Since the middle of the twentieth century, the colonial province of Assam has had to engage with a multitude of ethnic assertions. There is an element of surprise in the commentaries that try to explain any of the ethnic assertions. To a large extent, this sense of sociological rootless-ness is blamed on the lack of any historiography of the tribal people. In response, tribal/ indigenous movements and assertions periodically raise their history, reaffirm their myths and legends and stake a claim for equality. What is striking about this phenomenon is that despite the passions they ignite in people, the contested symbols and iconography that they create, they are seldom subjected to a historical analysis that can explain the serious contests and revival of a community’s sense of self. There is no coherent historiography on the tribal question, in the erstwhile colonial province of Assam that is free from the overwhelming influence of an ethnological tradition steeped in romanticism and idealism. In fact, it is so common that even travel books do not hesitate to repeat what is appears as an unproblematic silence on the “tribal question” by historiographers. It is as if the (tribal) question is irrelevant and by the same extension, the political realities of the Karbi, Tiwa, Boro and other indigenous peoples, being either a matter of journalistic political columns alone, or a rehashing of old ethnographic accounts in sociological research. The historiography of tribal people of the region is presented as not something that is necessarily fluid.

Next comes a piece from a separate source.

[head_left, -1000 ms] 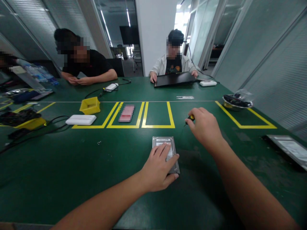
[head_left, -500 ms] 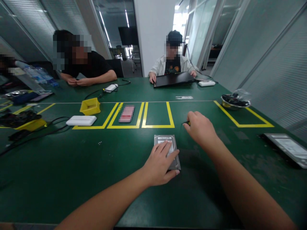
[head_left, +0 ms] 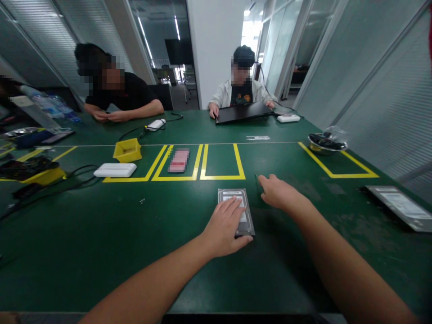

It is presented in a form that fixes their history within a realm of myths and possibilities culled from secondary texts. The historian dealing with the tribal question in Assam (and the Northeast) writes history in a form that will be accepted. In everyday life, people judge this act of writing history on criteria that may not quite correspond to the historian’s. In the difference between how history is written and the manner in which it becomes relevant to political discourse lies the politics of categorisation of people to margins and partially explains the silence on the “tribal question”.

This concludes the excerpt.